Presented at WWW'15, Florence.
Gong Cheng, Danyun Xu, Yuzhong Qu. Summarizing Entity Descriptions for Effective and Efficient Human-centered Entity Linking. In Proceedings of the 24th International World Wide Web Conference (WWW), pages 184--194, 2015.
No Advance 8868886958 Chandigarh Call Girls , Indian Call Girls For Full Nigh...

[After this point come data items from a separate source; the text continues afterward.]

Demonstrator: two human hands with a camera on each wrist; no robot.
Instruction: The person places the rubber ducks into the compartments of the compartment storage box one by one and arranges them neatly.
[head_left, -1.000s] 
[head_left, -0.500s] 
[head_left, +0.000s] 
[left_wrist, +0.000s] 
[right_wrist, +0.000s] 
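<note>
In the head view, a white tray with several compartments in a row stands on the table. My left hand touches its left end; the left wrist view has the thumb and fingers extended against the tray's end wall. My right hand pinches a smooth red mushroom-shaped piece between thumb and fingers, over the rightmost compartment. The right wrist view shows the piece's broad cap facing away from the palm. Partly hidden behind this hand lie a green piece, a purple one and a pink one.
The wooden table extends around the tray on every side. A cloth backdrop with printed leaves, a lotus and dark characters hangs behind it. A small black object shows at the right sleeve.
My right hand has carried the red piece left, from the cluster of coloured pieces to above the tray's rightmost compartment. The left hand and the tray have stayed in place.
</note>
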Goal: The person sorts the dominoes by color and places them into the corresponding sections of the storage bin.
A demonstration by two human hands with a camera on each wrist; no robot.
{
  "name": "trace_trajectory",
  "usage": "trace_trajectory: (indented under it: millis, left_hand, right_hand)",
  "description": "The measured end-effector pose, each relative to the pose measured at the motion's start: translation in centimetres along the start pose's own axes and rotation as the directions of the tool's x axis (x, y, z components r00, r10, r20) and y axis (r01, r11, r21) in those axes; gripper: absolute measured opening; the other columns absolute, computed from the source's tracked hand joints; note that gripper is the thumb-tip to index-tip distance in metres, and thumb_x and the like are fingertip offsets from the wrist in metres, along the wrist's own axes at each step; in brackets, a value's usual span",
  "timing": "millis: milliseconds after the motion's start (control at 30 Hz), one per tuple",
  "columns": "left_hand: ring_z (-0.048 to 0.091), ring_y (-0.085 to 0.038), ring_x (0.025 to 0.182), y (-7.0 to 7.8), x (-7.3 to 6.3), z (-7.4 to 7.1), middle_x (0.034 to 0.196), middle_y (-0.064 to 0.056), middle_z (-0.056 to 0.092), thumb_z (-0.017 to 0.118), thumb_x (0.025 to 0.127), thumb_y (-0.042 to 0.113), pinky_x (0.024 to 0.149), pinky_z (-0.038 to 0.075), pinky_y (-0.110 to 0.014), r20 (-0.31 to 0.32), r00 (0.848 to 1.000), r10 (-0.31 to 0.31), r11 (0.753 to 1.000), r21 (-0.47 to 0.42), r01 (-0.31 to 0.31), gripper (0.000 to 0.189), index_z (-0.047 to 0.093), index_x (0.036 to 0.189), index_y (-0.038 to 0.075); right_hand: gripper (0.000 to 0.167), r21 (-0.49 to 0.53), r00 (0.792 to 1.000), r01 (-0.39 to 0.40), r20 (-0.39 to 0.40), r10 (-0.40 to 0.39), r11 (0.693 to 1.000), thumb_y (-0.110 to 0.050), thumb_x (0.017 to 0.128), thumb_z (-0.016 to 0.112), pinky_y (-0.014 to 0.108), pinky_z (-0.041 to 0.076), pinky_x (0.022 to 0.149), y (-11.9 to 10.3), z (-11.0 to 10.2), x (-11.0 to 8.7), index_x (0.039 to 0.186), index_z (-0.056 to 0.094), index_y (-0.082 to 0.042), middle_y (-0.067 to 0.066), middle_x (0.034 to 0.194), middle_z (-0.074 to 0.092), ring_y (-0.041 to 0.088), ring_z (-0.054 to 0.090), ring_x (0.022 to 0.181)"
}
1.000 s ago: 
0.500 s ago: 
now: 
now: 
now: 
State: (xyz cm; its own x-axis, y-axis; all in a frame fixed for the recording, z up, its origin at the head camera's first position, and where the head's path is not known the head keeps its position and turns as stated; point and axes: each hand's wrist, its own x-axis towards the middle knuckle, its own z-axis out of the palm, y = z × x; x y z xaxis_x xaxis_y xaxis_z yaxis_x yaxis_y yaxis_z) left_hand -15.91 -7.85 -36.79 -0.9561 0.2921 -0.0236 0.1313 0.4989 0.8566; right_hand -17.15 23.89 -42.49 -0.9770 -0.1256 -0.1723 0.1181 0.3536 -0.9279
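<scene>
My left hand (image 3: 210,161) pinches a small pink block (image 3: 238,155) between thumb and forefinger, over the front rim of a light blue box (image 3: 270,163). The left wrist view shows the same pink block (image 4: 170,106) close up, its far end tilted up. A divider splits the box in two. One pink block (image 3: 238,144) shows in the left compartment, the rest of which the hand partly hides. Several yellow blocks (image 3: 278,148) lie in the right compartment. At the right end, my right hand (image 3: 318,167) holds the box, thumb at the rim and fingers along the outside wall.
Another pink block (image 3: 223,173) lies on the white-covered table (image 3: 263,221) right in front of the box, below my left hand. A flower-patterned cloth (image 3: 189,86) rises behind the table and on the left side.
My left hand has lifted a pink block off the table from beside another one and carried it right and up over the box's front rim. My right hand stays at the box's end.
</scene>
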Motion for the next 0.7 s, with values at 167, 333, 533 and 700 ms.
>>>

Summarizing Entity Descriptions for Effective and Efficient Human-centered Entity Linking
1. Summarizing Entity Descriptions for
Effective and Efficient
Human-centered Entity Linking
Gong Cheng, Danyun Xu, Yuzhong Qu
Websoft Research Group
State Key Laboratory for Novel Software Technology
Nanjing University, China
2. Entity Linking (EL)
But with the release of the iPhone 6
and the 6 Plus phablet, Apple has finally
gone into big-screen territory, giving
Samsung a challenge in the category
that the company has been dominating
for some time now.
Text Knowledge Base
iPhone 6
- type: Smartphone
- ...
Samsung Electronics
- type: IT Company
- ...
Apple (Inc.)
- type: Company
- type: IT company
- product: iPhone 5
- ...
Apple (Fruit)
- type: Fruit
- genus: Malus
- ...
?
Candidate entities
3. Human-centered EL is needed
But with the release of the iPhone 6
and the 6 Plus phablet, Apple has finally
gone into big-screen territory, giving
Samsung a challenge in the category
that the company has been dominating
for some time now.
Text Knowledge Base
iPhone 6
- type: Smartphone
- ...
Samsung Electronics
- type: IT Company
- ...
Apple (Inc.)
- type: Company
- type: IT company
- product: iPhone 5
- ...
Apple (Fruit)
- type: Fruit
- genus: Malus
- ...
?
Candidate entities
• for defining gold standard,
• for crowdsourced EL.
4. entity description:
set of property-value pairs (called features)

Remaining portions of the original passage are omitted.